Short term goal is to sell AC Milan official merchandise to 5% of these 100 million fans and generate an income of about €250M, while a long-term goal is to double those sales and reach the Real Madrid’s and Barcelona’s heights of popularity in China.
And then there is China, a market that the major clubs have never been able to develop that much. Milan are something extraordinary in China, I saw it with my own eyes. We expect revenues from Asia to be very high.Marco Fassone
When a club doesn’t own the stadium, that is a big hole in its revenue streams. Not only the club doesn’t earn from the stadium, in Milan’s and Inter’s case, the stadium costs them each about €4.6M per year in rent. New ownership promised that Milan will own its stadium. As Mr. Fassone said, that doesn’t necessarily mean AC Milan will build a new stadium.
San Siro is one of the most known stadiums worldwide and it is a brand on its own. Buying the stadium from the city might just be the right move, that would offer marketing team a possibility to cash in on the legendary stadium’s brand value.
Since Inter plans to build a new stadium by 2022, buying San Siro seems like the most realistic outcome for Milan. And the smartest one for a club concentrating on marketing strategy.
We want to give AC Milan a stadium in the short term.

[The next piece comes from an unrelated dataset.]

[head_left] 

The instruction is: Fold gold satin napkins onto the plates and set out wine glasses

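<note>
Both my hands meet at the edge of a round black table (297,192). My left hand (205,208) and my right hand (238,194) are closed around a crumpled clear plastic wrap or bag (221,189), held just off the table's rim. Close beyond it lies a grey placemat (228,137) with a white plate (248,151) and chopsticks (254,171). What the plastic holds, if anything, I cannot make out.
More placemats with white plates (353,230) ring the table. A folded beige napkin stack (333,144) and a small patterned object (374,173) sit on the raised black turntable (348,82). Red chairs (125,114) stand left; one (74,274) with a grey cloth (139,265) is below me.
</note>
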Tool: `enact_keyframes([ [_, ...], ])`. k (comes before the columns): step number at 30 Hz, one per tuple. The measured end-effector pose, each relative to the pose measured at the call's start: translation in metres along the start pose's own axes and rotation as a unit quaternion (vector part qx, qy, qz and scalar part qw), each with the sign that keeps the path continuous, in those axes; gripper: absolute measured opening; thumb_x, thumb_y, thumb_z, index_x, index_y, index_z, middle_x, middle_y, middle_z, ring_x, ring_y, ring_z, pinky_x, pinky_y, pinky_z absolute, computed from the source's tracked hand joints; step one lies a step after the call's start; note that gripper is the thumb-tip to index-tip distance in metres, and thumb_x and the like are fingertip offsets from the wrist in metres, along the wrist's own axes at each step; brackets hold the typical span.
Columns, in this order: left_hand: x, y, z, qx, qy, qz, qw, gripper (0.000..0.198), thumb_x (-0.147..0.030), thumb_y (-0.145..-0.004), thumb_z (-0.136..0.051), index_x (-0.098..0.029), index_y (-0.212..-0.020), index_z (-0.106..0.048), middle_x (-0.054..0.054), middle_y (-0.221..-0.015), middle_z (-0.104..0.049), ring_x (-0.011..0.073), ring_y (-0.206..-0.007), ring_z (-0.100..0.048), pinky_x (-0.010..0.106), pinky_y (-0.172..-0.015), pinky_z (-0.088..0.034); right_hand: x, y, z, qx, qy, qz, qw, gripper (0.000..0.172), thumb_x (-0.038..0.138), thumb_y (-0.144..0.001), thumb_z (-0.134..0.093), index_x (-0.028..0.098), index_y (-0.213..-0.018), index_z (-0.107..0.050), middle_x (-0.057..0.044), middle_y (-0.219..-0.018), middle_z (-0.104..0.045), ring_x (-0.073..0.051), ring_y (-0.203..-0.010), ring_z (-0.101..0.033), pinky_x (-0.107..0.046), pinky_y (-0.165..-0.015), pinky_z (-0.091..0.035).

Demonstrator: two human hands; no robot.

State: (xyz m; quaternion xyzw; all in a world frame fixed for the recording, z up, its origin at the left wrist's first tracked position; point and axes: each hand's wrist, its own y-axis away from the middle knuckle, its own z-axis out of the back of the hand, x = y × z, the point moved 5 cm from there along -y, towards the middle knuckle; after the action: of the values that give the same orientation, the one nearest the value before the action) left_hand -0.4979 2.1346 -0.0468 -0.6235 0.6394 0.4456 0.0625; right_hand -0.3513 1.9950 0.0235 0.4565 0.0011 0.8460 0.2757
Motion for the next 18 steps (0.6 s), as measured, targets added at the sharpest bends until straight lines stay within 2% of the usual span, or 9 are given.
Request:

We know that in Italy it cannot happen straight away… Whether it’s San Siro or a newly built stadium, as long as the club can have its own stadium.Marco Fassone
Some time ago I read an article in Top Gear magazine which claimed that manufacturer’s dynasties in racing are down to creative and hardworking people who run the teams and always find the way around the problem, whether that problem is money, engine failure or unforeseen circumstances.
Good team will find a way to win despite the problems.
Same can be applied to this AC Milan’s new behind-the-scenes team. They seem to be goal oriented sharks you wouldn’t bet against, and they look more than capable to find a way how to overcome financial issues that at this moment seem huge.
What is very interesting to us, their key seems to be proper application of their marketing skills in new, massive and growing market. If they succeed I don’t expect them to stop with their marketing strategies. I expect that AC Milan might be on the front lines of a new marketing boom, using still unknown marketing practices.
Their plan definitely deserves Your attention.